The Pennsylvania Supreme Court violated the Constitution when it extended the deadline for mail-in ballots for three days past Election Day, Republican attorneys general argued in a press conference on Monday. The Republican Attorneys General Association (RAGA) held a press conference announcing that ten state AGs had signed on to Missouri’s amicus brief urging the Supreme Court to consider the case and strike down the ballot extension. Attorney General Dave Yost (Ohio) filed a separate brief and Mike Hunter (Okla.) is expected to file one later today.
Attorney General Jeff Landry (La.) cried foul on the Pennsylvania Supreme Court, comparing its actions to the actions of a referee who decides to change the rules of a football game in the middle of playoffs.
“We believe it’s akin to the referees getting to change the rules of the game midway through the football game,” Landry said. “We believe that’s exactly what the Pennsylvania Supreme Court did. The referees, the judges, do not get to write the rules.”
Attorney General Eric Schmidt (Mo.), who is leading the 10 states in the amicus brief, extended the analogy. He cited the Constitution, Article I Section IV, which states that “The Times, Places and Manner of holding Elections for Senators and Representatives, shall be prescribed in each State by the Legislature thereof.”
“The Pennsylvania General Assembly expanded early voting options, but then made clear that all ballots should be received by Election Day,” Schmidt explained. “The Pennsylvania Supreme Court rewrote that law. They created an overtime — extended the period of time by which those ballots can be received.”
The amicus brief urges the Supreme Court to take up two joint cases against Secretary of State Kathy Boockvar (D-Pa.), namely Republican Party of Pennsylvania v. Boockvar and Joseph Scarnati et al. v. Boockvar.
The Pennsylvania GOP and Scarnati allege that the Pennsylvania Supreme Court violated the Constitution when it extended the deadline to receive ballots. While the state legislature mandated that ballots must be received by 8 p.m. on Election Day, the court ordered the state to extend the deadline to receive ballots by three days. The court also ordered the state to accept ballots during that window even if they were not post-marked.

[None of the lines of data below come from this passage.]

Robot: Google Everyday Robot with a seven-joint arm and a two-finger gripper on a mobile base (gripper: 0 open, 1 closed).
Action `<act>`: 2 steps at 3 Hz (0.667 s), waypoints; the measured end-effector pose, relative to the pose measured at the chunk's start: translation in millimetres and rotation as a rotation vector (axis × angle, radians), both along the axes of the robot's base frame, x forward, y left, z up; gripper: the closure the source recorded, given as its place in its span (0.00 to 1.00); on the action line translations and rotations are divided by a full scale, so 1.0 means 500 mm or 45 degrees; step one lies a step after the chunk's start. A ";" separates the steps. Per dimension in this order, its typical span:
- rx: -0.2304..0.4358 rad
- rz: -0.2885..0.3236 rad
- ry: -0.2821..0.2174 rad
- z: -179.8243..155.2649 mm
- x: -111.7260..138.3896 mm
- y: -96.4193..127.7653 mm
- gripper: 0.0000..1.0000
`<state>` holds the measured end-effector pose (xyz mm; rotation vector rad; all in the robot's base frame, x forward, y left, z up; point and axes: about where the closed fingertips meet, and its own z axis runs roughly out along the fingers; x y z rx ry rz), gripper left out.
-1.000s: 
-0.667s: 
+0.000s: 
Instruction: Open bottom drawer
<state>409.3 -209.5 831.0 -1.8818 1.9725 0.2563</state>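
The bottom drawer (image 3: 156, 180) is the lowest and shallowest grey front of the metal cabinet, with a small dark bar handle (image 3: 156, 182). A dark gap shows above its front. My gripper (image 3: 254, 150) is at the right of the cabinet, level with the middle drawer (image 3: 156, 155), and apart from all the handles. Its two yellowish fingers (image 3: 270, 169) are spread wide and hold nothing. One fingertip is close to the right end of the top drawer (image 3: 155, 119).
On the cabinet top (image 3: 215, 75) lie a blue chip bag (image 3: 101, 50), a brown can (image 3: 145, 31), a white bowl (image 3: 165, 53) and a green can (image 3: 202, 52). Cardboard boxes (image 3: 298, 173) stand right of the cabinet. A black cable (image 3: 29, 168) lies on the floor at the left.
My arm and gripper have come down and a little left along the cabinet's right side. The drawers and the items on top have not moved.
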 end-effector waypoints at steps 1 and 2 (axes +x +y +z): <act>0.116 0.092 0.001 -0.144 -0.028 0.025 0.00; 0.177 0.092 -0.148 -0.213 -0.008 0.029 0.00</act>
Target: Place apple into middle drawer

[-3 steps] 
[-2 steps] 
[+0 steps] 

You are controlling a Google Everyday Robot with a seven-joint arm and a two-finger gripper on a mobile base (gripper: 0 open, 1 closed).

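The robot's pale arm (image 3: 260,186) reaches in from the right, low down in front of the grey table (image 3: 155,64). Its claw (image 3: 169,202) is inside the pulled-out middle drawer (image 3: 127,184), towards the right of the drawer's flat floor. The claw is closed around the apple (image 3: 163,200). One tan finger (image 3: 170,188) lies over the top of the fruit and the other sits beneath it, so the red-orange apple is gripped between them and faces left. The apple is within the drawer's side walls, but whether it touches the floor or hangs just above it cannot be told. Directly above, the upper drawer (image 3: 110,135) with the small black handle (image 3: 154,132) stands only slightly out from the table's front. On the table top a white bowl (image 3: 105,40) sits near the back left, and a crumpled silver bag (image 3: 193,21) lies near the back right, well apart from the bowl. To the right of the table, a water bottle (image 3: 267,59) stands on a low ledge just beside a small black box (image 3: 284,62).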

The U.S. Supreme Court refused to take up the Pennslyvania GOP’s request to roll back the overreach before the election, but Associate Justice Samuel Alito ordered Pennsylvania county boards of election to segregate the ballots received after 8 p.m. on Election Day. The secretary of state in Pennsylvania had issued guidance to that effect, but Alito gave force to that guidance.
Schmidt, the Missouri attorney general, briefly laid out his case against the state Supreme Court’s order, calling it a “violation of federalism and separation of powers” and an attack against “election integrity in the broadest sense.”

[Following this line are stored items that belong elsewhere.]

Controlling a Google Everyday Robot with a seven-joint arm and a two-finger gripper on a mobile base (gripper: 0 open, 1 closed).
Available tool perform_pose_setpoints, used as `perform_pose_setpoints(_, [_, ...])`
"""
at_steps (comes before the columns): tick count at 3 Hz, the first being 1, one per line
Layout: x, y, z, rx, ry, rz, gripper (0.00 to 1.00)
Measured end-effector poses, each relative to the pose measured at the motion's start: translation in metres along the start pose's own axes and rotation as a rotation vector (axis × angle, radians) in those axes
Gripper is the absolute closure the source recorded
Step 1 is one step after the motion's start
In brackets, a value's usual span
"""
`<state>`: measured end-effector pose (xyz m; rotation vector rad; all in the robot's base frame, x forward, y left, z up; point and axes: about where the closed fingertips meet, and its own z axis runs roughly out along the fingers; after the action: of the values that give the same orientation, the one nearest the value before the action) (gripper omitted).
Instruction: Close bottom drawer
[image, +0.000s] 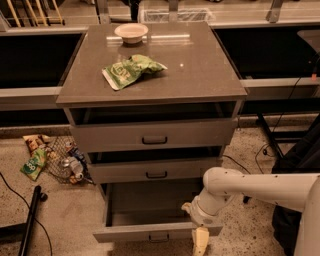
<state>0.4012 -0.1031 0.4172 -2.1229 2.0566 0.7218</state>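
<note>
The robot's hand (200, 241) is down low at the very front, just in front of the right end of the bottom drawer (130, 232). I cannot tell if the hand is open or closed. The white arm (260, 187) comes in from the right side and bends down to it.

The bottom drawer is pulled far out from the cabinet. You can see inside it, and it looks bare. Its small dark handle (158, 237) is in the middle of its front.

On the floor to the left lies a black pole (29, 220). Behind it is a wire basket (60, 157) with snack packs (34, 162) beside it.

Above the bottom drawer, the middle drawer (125, 172) sticks out a little. The top drawer (110, 136) sticks out a little too.

On the grey surface (200, 70) lies a green snack bag (131, 70). Farther back sits a small white bowl (131, 32).
</note>
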Motion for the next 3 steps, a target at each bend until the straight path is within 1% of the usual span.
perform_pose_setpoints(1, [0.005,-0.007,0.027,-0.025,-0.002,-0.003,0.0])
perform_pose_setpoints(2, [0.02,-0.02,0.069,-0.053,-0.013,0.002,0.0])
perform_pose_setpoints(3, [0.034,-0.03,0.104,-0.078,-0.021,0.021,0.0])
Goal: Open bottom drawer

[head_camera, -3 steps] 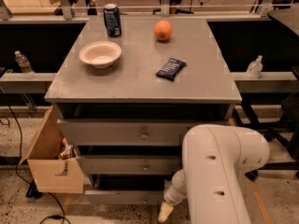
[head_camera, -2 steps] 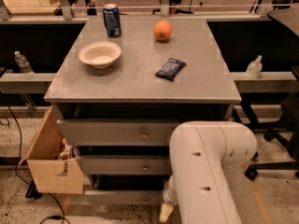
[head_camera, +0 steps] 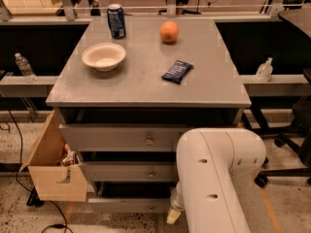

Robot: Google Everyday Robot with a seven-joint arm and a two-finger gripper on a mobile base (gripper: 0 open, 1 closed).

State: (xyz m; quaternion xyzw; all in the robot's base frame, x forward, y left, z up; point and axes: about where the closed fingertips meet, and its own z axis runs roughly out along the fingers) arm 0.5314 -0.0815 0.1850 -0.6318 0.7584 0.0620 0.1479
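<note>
This looks like a robotics lab or test bay. A grey three-drawer cabinet (head_camera: 116, 139) stands on a speckled floor (head_camera: 14, 212), with metal rails (head_camera: 146, 7) behind it, chair castors (head_camera: 261, 180) to its right and a cardboard box (head_camera: 51, 171) to its left. Test props sit on its worktop (head_camera: 141, 89): soda can (head_camera: 116, 21), orange (head_camera: 169, 32), bowl (head_camera: 104, 56), snack packet (head_camera: 177, 72). The robot's tool (head_camera: 173, 215) hangs low in front of the cabinet, near the bottom drawer (head_camera: 126, 205).

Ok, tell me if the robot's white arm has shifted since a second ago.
Yes. The arm has swung left, closer to the top drawer's knob; the pincer has stayed low beside the bottom drawer.
</note>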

The amicus brief defends the separation-of-powers provision in Article I Section IV, warns of the unique risks of fraud associated with mail-in voting, and claims the Pennsylvania Supreme Court’s decision “exacerbated the risks of ballot fraud.”

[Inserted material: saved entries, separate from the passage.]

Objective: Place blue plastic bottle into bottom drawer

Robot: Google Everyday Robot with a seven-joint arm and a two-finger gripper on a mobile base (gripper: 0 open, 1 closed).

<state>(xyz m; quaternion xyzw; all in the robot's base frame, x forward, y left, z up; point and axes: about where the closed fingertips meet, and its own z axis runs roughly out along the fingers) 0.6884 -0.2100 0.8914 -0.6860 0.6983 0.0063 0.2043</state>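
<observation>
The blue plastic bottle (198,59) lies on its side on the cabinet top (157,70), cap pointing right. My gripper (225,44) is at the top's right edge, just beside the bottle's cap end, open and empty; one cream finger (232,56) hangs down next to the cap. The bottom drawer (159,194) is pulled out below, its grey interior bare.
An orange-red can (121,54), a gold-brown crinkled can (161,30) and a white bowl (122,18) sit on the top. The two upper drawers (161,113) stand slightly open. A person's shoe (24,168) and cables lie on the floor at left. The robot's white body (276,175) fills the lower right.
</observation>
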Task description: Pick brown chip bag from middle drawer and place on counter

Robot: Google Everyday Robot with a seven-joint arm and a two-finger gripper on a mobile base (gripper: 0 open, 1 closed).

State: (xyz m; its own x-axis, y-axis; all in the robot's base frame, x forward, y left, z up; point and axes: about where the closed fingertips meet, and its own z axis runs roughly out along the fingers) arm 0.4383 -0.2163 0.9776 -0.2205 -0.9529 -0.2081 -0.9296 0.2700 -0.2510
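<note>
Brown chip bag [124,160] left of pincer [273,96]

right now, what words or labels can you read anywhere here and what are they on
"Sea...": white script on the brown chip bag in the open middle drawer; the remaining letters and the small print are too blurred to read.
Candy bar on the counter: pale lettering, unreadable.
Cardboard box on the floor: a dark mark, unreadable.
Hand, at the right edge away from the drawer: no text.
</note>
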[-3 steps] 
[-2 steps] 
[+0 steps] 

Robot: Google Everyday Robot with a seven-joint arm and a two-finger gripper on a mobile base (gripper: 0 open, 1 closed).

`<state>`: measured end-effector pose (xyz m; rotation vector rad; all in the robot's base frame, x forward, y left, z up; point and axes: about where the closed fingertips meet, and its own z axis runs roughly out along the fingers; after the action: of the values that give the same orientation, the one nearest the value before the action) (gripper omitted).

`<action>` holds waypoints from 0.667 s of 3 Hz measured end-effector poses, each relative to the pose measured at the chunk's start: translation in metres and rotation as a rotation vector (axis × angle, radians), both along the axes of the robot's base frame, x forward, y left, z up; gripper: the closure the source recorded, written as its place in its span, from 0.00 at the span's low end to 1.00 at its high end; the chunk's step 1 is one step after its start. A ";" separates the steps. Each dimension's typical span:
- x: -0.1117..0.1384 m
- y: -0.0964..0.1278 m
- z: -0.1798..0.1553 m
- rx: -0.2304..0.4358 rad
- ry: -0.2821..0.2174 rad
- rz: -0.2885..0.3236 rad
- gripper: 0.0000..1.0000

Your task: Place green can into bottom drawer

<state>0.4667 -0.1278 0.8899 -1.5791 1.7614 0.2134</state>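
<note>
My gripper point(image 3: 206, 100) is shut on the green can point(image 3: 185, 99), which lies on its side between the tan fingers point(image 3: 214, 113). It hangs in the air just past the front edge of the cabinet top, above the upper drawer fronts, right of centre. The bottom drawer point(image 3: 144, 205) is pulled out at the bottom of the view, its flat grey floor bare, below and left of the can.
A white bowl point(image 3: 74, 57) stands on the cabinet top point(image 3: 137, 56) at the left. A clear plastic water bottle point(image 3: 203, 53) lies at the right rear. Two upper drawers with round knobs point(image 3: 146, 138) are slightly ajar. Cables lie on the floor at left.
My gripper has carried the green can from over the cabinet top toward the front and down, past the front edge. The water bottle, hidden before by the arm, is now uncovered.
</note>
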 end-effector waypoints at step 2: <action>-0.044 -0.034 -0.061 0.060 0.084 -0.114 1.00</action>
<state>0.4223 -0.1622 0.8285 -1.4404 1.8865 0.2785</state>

Hunter, the Oklahoma attorney general, called the Pennsylvania Supreme Court decision “one of the most breathtaking abuses of judicial authority that I’ve seen.” He argued that attorneys general from other states “have the responsibility to address that kind of abuse of power,” even when it takes place in a separate state.
Landry urged the U.S. Supreme Court to restrain an “out-of-control state supreme court” in this case.
“Once all legitimate votes are counted and irregularities are corrected, then regardless of who the president is, the rule of law will be protected,” he declared.
Democratic nominee Joe Biden currently leads President Donald Trump in Pennsylvania by almost 45,000 votes. Most media outlets have called the state for Biden, allowing the Democrat to clinch the 270 electoral votes required to win the presidency. While the president’s challenges to the vote counts should be taken seriously, it is unlikely they will overcome this deficit.
Even so, it is important for the rule of law and for the American people that all serious challenges receive their day in court. If Biden truly wishes to be a president for all Americans, as he claims, he should not dismiss serious concerns about the integrity of the election.